Aim of the task
Only one stretch of the data below is wanted: the lines starting at the one with "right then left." and ending at the one with "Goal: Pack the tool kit", both included, given again exactly.

(Dataset excerpts)
---------------
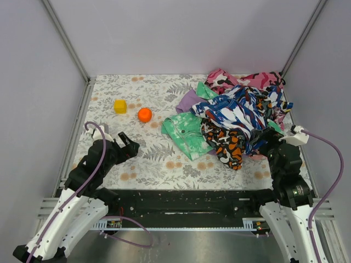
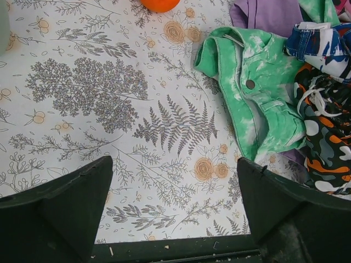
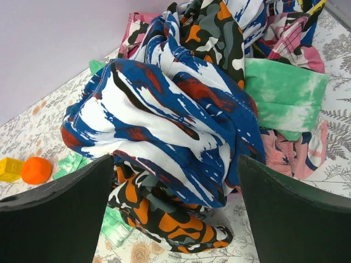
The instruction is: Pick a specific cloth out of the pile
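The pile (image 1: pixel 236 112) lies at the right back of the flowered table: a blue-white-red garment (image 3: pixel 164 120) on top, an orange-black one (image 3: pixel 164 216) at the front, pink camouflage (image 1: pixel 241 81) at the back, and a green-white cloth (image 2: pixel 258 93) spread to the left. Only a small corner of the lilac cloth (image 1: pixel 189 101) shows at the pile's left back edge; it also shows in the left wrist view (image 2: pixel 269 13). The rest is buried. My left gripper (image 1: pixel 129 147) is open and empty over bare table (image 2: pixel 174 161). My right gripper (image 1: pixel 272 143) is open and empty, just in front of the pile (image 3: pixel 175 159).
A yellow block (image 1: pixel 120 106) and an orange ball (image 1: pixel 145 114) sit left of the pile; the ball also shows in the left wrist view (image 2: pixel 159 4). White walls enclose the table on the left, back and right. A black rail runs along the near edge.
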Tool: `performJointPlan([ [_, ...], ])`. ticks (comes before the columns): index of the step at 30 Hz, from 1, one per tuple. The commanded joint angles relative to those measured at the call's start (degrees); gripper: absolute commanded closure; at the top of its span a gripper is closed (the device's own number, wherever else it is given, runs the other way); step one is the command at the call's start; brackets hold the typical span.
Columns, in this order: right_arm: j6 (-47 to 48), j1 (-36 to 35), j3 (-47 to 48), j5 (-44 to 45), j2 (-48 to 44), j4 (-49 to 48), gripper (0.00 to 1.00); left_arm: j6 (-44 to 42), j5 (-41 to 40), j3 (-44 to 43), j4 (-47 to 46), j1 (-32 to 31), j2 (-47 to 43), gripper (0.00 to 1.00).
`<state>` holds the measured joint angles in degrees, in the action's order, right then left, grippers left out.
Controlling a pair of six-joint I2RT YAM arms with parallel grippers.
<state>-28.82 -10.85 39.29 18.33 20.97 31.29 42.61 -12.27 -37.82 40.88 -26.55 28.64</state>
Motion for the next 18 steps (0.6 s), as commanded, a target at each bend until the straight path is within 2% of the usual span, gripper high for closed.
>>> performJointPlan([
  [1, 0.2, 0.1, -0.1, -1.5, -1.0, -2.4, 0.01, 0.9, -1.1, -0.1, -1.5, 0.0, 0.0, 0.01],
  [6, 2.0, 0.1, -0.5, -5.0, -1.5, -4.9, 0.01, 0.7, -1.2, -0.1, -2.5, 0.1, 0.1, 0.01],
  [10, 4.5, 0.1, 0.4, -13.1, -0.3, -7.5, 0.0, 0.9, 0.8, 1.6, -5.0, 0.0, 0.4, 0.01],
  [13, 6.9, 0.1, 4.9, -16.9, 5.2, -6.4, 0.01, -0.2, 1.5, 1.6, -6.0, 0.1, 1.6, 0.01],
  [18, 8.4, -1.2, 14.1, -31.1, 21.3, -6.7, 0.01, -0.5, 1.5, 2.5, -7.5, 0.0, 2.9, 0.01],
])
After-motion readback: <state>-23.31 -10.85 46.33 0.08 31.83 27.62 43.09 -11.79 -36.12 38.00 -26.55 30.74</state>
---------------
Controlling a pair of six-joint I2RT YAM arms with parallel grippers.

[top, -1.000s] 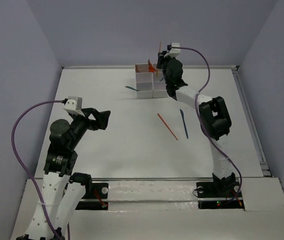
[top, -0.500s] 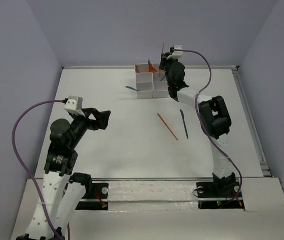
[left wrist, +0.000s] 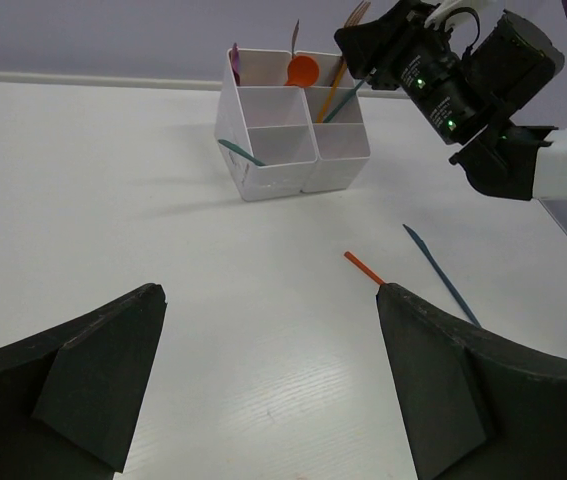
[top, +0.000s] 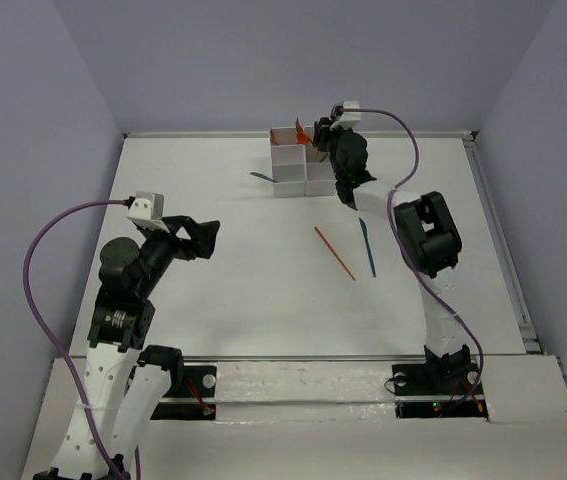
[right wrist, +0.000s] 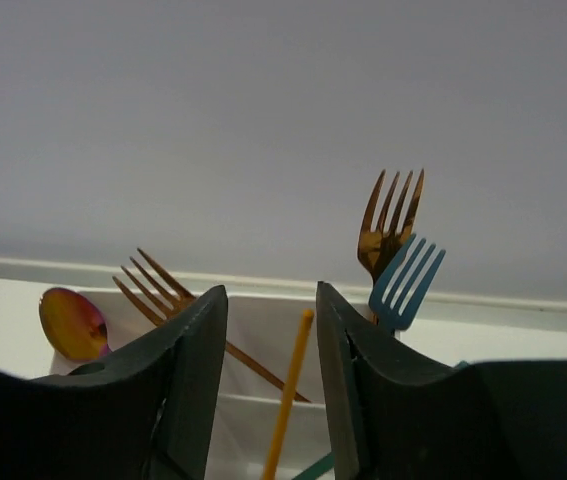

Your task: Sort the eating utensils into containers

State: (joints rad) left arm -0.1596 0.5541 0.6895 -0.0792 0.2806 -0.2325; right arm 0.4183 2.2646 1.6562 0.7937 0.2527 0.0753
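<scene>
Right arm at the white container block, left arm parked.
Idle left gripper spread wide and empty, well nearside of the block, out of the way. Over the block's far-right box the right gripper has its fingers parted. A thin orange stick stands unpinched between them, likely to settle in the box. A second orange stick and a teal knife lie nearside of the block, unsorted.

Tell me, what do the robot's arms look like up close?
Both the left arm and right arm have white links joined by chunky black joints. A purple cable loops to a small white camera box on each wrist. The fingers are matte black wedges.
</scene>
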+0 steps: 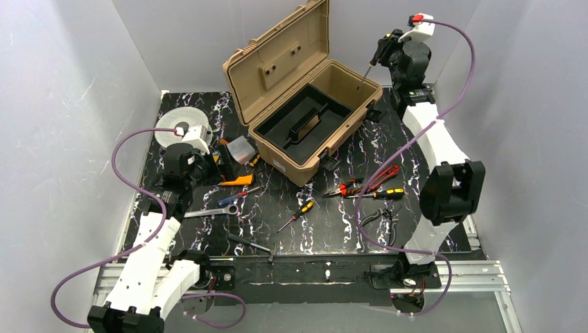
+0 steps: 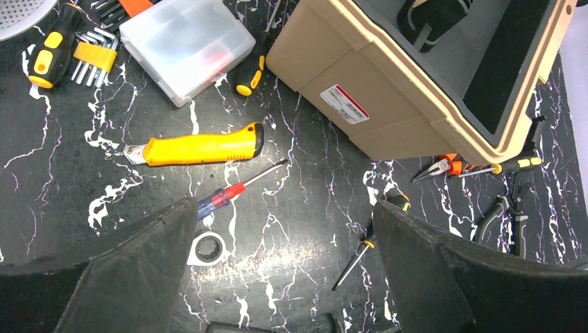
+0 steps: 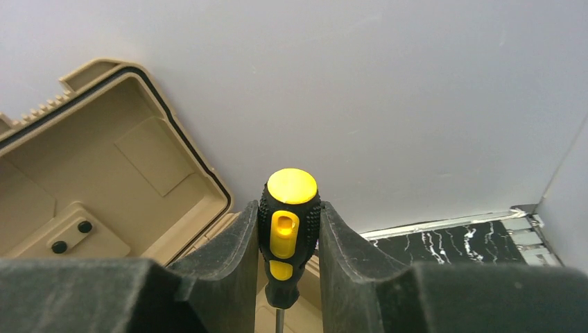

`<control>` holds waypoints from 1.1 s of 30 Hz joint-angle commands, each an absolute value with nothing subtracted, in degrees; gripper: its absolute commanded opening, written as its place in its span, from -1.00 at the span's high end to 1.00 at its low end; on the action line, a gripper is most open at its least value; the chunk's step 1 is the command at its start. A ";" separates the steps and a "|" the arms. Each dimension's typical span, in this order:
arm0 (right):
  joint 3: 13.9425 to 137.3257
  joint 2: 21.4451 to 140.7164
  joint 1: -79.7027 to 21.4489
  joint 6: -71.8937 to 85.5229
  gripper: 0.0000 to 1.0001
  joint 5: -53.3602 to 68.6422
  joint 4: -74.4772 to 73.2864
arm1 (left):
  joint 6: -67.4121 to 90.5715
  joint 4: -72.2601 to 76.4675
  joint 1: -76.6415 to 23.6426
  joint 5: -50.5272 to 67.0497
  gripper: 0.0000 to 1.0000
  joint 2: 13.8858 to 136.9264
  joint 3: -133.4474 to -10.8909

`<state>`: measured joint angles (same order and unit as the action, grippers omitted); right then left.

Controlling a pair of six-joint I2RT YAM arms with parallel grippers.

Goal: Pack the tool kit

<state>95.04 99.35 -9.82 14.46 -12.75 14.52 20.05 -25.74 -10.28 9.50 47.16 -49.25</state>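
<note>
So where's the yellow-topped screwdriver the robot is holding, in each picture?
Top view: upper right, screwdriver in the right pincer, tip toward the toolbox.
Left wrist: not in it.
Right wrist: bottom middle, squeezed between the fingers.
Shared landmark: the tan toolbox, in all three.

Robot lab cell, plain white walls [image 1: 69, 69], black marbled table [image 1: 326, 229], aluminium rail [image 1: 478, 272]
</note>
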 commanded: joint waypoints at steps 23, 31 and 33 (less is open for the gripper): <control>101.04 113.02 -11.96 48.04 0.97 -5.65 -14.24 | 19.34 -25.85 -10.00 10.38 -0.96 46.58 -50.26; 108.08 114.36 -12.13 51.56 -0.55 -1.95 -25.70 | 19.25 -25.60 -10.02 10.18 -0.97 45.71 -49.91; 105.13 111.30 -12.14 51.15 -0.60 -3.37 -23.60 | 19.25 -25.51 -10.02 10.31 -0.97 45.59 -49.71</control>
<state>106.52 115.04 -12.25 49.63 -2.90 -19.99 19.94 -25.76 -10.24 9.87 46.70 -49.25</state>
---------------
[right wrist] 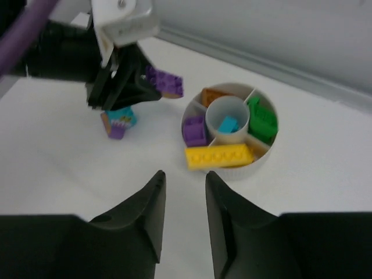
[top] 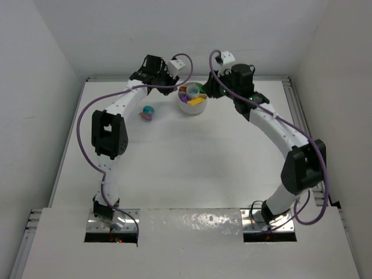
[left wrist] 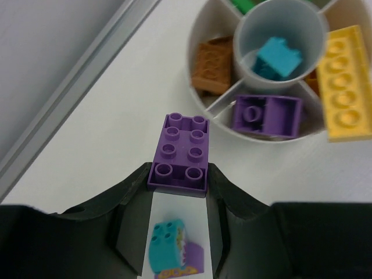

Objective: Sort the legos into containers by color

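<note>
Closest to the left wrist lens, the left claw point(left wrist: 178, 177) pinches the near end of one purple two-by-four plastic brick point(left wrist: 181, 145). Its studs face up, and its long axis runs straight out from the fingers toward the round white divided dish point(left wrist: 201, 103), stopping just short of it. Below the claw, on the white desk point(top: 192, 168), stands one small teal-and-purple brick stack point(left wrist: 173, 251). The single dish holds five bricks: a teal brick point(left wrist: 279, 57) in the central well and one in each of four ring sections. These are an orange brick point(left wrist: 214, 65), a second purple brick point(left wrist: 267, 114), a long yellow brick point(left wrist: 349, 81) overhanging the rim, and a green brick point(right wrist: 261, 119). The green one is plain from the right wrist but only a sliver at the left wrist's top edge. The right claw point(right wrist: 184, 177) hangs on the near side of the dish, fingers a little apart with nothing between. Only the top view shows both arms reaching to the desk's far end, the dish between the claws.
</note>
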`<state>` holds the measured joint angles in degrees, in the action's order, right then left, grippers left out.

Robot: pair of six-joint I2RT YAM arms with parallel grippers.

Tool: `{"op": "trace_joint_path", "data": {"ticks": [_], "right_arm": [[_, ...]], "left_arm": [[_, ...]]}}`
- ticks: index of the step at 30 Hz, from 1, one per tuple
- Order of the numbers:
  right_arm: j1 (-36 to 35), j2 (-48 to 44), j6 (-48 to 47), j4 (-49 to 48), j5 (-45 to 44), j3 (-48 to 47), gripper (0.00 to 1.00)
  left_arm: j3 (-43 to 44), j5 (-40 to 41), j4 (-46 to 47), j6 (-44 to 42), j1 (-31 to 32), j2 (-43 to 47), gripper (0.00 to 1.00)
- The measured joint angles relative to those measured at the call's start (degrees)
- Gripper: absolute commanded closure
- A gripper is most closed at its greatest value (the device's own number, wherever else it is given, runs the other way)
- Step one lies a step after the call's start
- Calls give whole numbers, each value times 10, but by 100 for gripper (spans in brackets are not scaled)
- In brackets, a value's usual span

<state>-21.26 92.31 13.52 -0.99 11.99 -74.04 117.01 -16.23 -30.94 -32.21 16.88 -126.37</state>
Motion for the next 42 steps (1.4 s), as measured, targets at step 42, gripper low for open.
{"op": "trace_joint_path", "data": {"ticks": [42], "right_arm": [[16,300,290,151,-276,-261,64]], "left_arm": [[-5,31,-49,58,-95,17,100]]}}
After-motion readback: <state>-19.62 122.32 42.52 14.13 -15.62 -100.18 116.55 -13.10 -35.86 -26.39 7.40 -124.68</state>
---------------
Solution
`<state>`: measured joint angles (same order and unit as the action, grippers omitted); right then left.

Controlling a pair of six-joint I2RT YAM arms with parallel grippers.

Goal: Pack the tool kit

There is nothing more to this answer.